Main cast: Jon Foo (Jin Kazama), Kelly Overton (Christie Monteiro), Luke Goss (Steve Fox), Ian Anthony Dale (Kazuya Hishima), Candicé Hillebrand (Nina Williams), Gary Daniels (Bryan Fury), Darrin Dewitt Hanson (Raven), Roger Huerta (Miguel Caballero Rojo), Marian Zapico (Anna Williams), Cung Le (Marshall Law), Tamlyn Tomita (Jun Kazama), Lateef Crowder (Eddy Gordo), Gary Ray Stearns (Yoshimitsu), Anton Kasabov (Sergei Dragunov), and Cary-Hiroyuki Tagawa (Heihachi Mishima)
Director: Dwight H Little
Fans of the video game Tekken, I’ve better warn you: you should treat this movie as a completely separate entity from the fighting game. Then again, this should be the mantra for every movie ever made based on a popular comic or video game. Always expect dramatic liberties that will have these fans screaming for blood, and in Tekken, there is a mix of accurate character representation and absolute deviation from the game.
The story is vaguely familiar and yet a complete bastardization of the game. In the future, the world is separated and ruled by several corporations, with the USA being ruled by the Tekken Corporation. Heihachi Mishima, the boss of Tekken, runs an annual fighting tournament where the other corporations send their best fighters to duke it out in a not-so-subtle attempt to show the others who is the boss.
Our hero, Jin, lives with his mother Jun and he doesn’t know who his father is at the early stage of the movie. He is a runner, breaking through Tekken’s security and retrieving banned or illegal merchandise for a price. When his latest mission leads Heihachi’s son and second-in-command Kazuya to him, he runs back from shagging his girlfriend just in time to see his mother become barbecued plot device. Enraged, Jin decides to enter the Tekken tournament to avenge his mother by tearing apart Heihachi with his bare hands. Thanks to his mother teaching him some super martial arts thingy, he manages to qualify for the tournament.
Tekken does one thing right: after the story has been set up to allow Jin into the Tekken tournament, the movie doesn’t bother anymore with the story and just bring on the fighting.

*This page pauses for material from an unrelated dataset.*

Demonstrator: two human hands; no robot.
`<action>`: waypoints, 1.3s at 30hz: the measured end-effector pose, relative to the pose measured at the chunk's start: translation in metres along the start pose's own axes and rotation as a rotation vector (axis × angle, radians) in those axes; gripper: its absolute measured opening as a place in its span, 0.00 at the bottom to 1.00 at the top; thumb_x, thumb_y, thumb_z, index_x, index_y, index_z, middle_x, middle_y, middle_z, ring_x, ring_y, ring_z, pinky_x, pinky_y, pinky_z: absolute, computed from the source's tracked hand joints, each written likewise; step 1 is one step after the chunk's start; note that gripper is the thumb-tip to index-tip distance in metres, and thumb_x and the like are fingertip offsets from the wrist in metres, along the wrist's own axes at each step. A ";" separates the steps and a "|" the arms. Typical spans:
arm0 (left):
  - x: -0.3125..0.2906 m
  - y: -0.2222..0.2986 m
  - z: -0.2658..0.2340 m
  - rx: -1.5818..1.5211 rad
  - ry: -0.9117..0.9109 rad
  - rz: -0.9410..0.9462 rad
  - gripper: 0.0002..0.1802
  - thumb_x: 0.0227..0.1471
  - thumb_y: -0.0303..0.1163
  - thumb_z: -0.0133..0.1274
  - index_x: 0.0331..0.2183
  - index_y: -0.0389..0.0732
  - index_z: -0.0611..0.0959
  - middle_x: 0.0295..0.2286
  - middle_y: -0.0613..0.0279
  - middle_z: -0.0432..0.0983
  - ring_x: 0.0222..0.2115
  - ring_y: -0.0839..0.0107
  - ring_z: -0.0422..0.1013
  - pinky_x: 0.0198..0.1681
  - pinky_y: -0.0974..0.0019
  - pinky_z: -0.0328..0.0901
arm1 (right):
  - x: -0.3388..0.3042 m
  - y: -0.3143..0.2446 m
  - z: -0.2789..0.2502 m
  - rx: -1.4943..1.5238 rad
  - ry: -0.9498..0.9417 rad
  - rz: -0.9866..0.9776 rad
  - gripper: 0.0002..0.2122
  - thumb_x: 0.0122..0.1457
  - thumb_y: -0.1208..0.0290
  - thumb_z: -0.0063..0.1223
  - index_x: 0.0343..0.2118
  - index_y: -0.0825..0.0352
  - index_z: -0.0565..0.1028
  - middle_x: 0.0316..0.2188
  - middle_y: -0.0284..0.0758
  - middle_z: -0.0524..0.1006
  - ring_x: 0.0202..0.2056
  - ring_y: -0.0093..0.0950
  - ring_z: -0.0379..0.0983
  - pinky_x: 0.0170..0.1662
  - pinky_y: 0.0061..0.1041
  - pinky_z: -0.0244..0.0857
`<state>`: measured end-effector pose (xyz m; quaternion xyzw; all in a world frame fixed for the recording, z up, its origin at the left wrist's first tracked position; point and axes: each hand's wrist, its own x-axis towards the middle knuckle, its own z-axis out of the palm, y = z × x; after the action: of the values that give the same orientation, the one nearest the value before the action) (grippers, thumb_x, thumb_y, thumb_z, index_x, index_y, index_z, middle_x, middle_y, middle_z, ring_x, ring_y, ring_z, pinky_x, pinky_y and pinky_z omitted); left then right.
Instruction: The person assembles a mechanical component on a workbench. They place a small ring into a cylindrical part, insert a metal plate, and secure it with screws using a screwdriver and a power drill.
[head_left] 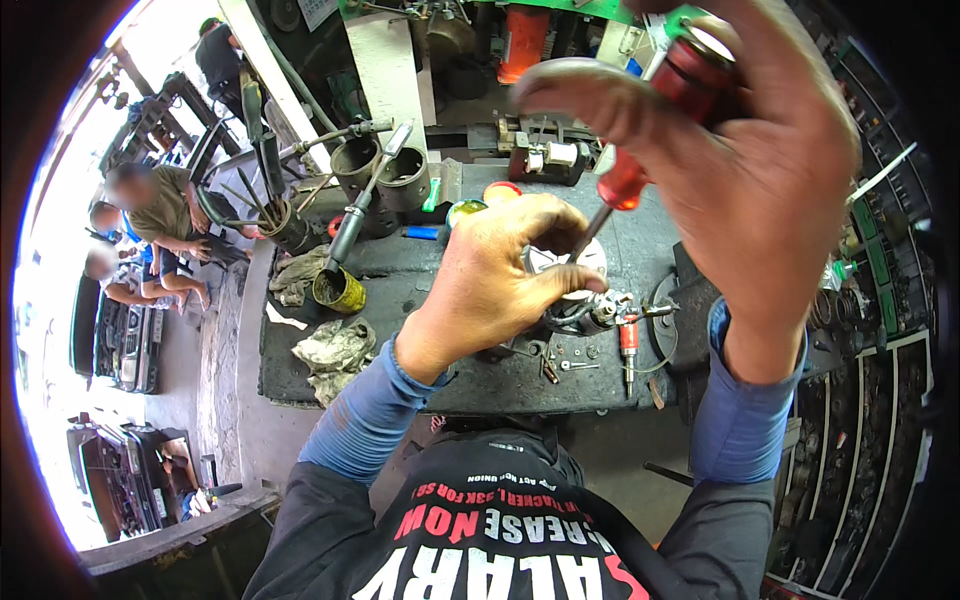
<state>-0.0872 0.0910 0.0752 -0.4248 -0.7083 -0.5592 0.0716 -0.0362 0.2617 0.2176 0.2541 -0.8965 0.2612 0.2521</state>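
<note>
A screwdriver with a clear red handle slants down over the bench. My right hand is wrapped loosely round its handle, close to the camera, with the thumb sticking out to the left. Lower down, the thumb and forefinger of my left hand close on its thin shaft. The screwdriver's tip is hidden at the left fingertips. Beneath them shows a pale round metal part, partly covered by the hand. Just in front sits a small metal assembly with fittings.
On the dark workbench lie a red-handled tool, several small screws and fittings, and a crumpled rag. A yellow can and metal cylinders stand left. A vise-like device is behind. Several people sit or stand far left.
</note>
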 end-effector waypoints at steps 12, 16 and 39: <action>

The choreography of these scenes is pretty good and there is plenty of blood and violence to fill the 90 minutes or so of this movie.
Jon Foo plays Jin in a manner that is a complete one-eighty from the Jin in the game, and he has more charm than acting ability, but he does look good in this movie and he delivers the goods pretty well. Kelly Overton’s Christie Monteiro is a pleasant surprise: the character is here for eye candy, but for a character in that role, she manages to become two-dimensional while avoiding the dreaded damsel in distress label. Christie isn’t Eddy Gordo’s emotionally needy granddaughter here – she and Eddy don’t have any ties at all in this movie – but a capable kick-ass female in her own right. As for Heihachi, Cary-Hiroyuki Tagawa is stuck with some fake facial hair from hell but he is a pro at playing roles that he is typecasted in. Steve Fox, played by Luke Goss, is reduced to being Jin’s manager and mentor, but he steals all the scenes that he shares with Jin.
The rest of the cast is easy on the eyes, with the notable exception of the hammy and ridiculous Kazuya, played by the horribly miscast Ian Anthony Dale. In fact, Kazuya come off pretty bad in this movie, although he’s not nearly as mistreated by the script as Nina and Anna Williams, who are Kazuya’s mistresses as well as inept assassins (as opposed to being merely inept assassins in the game).
Tekken is not a masterpiece by any means, but in the end, it manages to deliver some great action and mindless entertainment, which is exactly what it is for. It works well as an action flick and it’s miles better than some adaptations of video games out there. All in all, this one isn’t bad if you know what you are getting into.